Friday, December 23, 2016
FIGuring Out A Use for Old Carpets
When fig tree stems stand naked against the arctic air, the buds burn and the stems die back to the ground. Though new stems sprout in the spring, no fruit is borne. Three years in a row this has happened, for lack of protection. Finally, in the waning light one recent afternoon, with a 15 degree night approaching, Mr. Sustainable was finally moved to action. There was a new roll of burlap to wrap around them, but it wasn't long enough. What to do?
The internet called for wrapping them in old carpets, but where to get one?
What a coincidence that the Kurbside Kmart just across the street was having a holiday sale on discarded carpet.

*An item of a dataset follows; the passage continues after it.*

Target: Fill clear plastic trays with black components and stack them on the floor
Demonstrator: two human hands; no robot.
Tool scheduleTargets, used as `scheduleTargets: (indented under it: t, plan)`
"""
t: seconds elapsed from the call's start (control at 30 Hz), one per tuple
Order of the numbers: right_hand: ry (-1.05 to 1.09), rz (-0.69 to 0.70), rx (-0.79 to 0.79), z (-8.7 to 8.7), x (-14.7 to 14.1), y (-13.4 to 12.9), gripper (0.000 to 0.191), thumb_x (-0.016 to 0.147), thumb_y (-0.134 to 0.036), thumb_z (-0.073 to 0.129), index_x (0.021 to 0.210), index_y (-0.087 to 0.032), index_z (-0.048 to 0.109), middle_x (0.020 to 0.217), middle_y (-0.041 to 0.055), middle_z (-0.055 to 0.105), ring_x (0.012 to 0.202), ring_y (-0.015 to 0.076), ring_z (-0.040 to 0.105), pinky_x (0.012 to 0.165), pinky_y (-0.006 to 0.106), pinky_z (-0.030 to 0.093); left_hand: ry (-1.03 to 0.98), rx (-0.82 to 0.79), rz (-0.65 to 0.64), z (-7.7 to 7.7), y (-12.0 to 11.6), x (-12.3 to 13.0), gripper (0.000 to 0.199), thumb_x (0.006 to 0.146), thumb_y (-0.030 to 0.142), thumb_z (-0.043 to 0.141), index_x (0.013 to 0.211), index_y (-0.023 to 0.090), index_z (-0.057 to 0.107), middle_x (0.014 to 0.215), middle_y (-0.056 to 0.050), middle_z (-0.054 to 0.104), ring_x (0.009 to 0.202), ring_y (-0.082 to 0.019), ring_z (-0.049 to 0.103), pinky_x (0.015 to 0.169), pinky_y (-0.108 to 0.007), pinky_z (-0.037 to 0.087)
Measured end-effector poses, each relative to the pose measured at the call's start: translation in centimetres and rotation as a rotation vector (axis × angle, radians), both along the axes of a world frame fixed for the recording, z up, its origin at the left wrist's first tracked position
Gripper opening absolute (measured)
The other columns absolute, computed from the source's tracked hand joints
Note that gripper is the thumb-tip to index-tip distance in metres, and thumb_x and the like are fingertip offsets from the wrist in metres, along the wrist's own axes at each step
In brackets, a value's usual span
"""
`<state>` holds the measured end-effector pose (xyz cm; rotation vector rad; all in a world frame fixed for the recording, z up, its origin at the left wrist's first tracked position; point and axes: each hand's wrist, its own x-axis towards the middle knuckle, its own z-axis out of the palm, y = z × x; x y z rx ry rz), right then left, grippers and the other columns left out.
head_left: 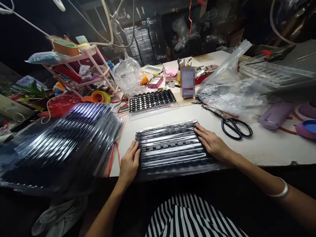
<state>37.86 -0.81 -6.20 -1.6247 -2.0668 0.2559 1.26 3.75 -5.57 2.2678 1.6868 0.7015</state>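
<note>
A clear plastic tray [170,138] with rows of small dark parts lies at the table's front edge, its near side reaching to the edge. My left hand [129,163] grips its left side, thumb and fingers close together along the rim. On the opposite side my right hand [212,144] holds the upper right edge, fingers laid against the rim. Whether more trays are stacked beneath it I cannot tell. Beyond it sits another tray [153,100] filled with black and white small parts. To the left rises a slanting pile of shiny ridged plastic trays [66,138].
Black-handled scissors [237,128] lie right of my right hand. Crumpled clear plastic bags [229,95] spread behind them. A phone [188,82] stands upright at the back. On the left is a cluttered pink rack [96,72]. Red string [112,161] hangs beside the tray pile.
</note>
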Motion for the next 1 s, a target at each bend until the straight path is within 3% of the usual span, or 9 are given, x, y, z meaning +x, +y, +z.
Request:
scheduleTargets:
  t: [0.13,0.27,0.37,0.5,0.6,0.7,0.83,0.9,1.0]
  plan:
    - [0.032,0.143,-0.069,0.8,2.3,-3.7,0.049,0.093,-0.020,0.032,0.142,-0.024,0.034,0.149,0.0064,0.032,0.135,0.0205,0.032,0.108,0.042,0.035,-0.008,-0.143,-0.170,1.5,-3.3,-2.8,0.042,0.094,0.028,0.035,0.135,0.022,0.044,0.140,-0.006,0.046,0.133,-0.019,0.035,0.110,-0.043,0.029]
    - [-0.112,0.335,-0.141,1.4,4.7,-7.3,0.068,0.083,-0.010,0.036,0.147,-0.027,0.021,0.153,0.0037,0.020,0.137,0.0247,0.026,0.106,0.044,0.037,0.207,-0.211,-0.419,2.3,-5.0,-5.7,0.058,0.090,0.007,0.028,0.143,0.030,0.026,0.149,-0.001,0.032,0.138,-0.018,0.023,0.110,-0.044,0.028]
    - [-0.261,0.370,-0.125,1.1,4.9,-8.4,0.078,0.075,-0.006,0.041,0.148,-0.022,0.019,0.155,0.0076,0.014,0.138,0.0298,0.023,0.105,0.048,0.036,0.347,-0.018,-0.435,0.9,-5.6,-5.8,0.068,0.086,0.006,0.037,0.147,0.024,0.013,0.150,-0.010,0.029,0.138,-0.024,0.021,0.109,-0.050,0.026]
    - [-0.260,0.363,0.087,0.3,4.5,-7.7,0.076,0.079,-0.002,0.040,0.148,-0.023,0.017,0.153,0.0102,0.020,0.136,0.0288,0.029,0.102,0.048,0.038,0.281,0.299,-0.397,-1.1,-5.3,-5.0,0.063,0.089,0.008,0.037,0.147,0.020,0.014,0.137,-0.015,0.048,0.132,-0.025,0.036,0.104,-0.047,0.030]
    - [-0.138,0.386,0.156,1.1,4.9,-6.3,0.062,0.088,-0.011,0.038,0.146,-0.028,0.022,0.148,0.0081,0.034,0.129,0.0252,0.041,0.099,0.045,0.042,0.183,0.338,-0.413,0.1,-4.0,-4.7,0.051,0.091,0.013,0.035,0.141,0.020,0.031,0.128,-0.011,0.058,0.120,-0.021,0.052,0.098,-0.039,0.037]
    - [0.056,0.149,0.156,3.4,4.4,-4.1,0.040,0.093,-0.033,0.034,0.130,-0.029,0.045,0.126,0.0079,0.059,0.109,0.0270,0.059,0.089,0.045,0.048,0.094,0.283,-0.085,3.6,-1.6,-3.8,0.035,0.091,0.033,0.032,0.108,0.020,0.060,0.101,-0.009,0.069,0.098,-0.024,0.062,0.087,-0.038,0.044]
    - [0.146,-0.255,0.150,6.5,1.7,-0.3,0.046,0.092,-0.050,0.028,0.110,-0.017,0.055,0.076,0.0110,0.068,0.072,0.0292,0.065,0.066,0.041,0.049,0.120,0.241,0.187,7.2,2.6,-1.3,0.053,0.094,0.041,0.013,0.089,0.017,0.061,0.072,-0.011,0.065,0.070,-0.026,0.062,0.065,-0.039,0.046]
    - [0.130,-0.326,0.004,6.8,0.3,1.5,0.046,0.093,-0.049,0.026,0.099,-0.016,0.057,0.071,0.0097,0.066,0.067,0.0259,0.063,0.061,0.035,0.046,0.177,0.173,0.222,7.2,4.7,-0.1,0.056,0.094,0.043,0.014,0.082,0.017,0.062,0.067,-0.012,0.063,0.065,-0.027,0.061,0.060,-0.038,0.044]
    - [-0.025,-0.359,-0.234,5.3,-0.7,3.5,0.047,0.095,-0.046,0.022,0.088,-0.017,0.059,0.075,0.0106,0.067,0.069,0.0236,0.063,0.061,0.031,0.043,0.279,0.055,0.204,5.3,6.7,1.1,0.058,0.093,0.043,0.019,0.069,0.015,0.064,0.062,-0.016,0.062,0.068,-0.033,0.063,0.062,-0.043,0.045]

It was hard for Mr. Sustainable to cut a decent looking carpet in two, even one that had been lying on the curb for three weeks. But cut he did, and the result was these two characters, or shall we call them FIGures, each wrapped around a fig tree.

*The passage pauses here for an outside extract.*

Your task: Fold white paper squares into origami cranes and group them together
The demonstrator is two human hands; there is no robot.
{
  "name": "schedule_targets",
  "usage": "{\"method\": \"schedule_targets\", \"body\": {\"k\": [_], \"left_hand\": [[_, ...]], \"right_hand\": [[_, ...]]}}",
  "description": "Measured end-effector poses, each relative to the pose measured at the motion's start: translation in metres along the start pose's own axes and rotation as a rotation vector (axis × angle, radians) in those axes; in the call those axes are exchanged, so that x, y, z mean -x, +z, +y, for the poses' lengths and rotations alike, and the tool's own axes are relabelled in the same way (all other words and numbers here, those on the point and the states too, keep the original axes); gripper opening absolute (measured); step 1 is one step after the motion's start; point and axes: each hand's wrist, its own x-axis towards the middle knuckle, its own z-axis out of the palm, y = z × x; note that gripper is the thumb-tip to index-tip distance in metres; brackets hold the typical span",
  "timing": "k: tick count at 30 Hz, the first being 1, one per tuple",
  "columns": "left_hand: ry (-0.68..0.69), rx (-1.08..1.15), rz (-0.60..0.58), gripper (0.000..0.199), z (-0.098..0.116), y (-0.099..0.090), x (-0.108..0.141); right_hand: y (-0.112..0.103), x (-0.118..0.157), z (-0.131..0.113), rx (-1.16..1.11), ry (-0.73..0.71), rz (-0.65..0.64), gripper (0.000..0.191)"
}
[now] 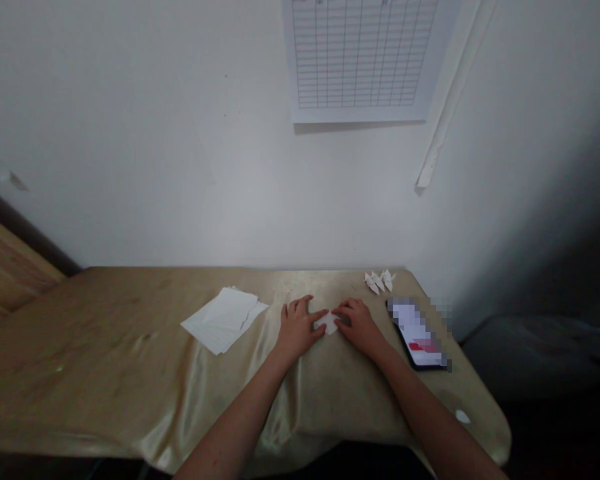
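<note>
A small white folded piece of paper (330, 324) lies on the cloth-covered table between my two hands. My left hand (299, 328) rests at its left side with fingers spread, the index finger and thumb touching the paper. From the other side my right hand (357, 325) reaches in, its index finger and thumb also on the paper and its other fingers slightly bent. Both hands press the paper from above rather than lifting it. The fingers partly cover its edges, so its full outline is hidden.
A stack of white paper sheets (220, 320) lies to the left. Several folded paper figures (380, 281) stand at the back right, near a phone (417, 333) with its screen lit. A small white scrap (463, 417) sits near the right edge. A printed grid sheet (360, 60) hangs on the wall.
</note>
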Motion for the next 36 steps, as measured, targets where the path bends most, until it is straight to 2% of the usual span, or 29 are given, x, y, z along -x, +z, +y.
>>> {"method": "schedule_targets", "body": {"k": [15,23,36], "left_hand": [[-0.044,-0.055,-0.049,0.047,0.002,-0.003,0.0],[-0.061,-0.016,-0.073,0.046,-0.004,-0.003,-0.004],[-0.009,-0.032,0.047,0.04,-0.006,-0.002,-0.006]], "right_hand": [[0.002,0.002,0.0,0.043,-0.005,0.002,0.028],[0.007,0.002,0.0,0.1,-0.023,-0.002,0.029],[-0.001,0.0,-0.011,0.17,0.044,-0.035,0.025]]}}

But there was a third fig tree and no more carpet. What to do? Fortunately, Mr. Sustainable had retrieved discarded silt fencing from another Kurbside Kmart elsewhere in the neighborhood. It just looked useful, somehow. Little did he know how prescient that bit of scavenging would prove to be.
Silt fencing is that tough, element-proof fabric they install on building sites to catch dirt before it erodes into the street. One of the paradoxes of government is that we have elaborate controls on runoff from construction sites, while allowing spraying of fertilizer, etc. on lawns and dumping of leaves in the street, which create far more nutrient-rich runoff than erosion from these scattered building sites ever would.
But we were talking about figs.
The black silt fencing made a fine wrap for the third fig tree. The remaining burlap was wrapped on the outside, to better deflect the sunlight and avoid roasting the fig tree on sunny winter days.
Mr. Sustainable scored his third win-win a few days later when, needing some thick plastic bags, he thought of buying new bags at the hardware store, then remembered seeing a pile of bagged leaves down the street. The town doesn't pick up leaves bagged in plastic, and the bags might remain there for weeks before the owner caught on. A truckload of those gave Mr. Sustainable all the bags he needed, plus some leaves to pile on the last remnants of invasive english ivy along the fenceline.
There were imaginary high fives all around, with hopes for a fig or two come summer.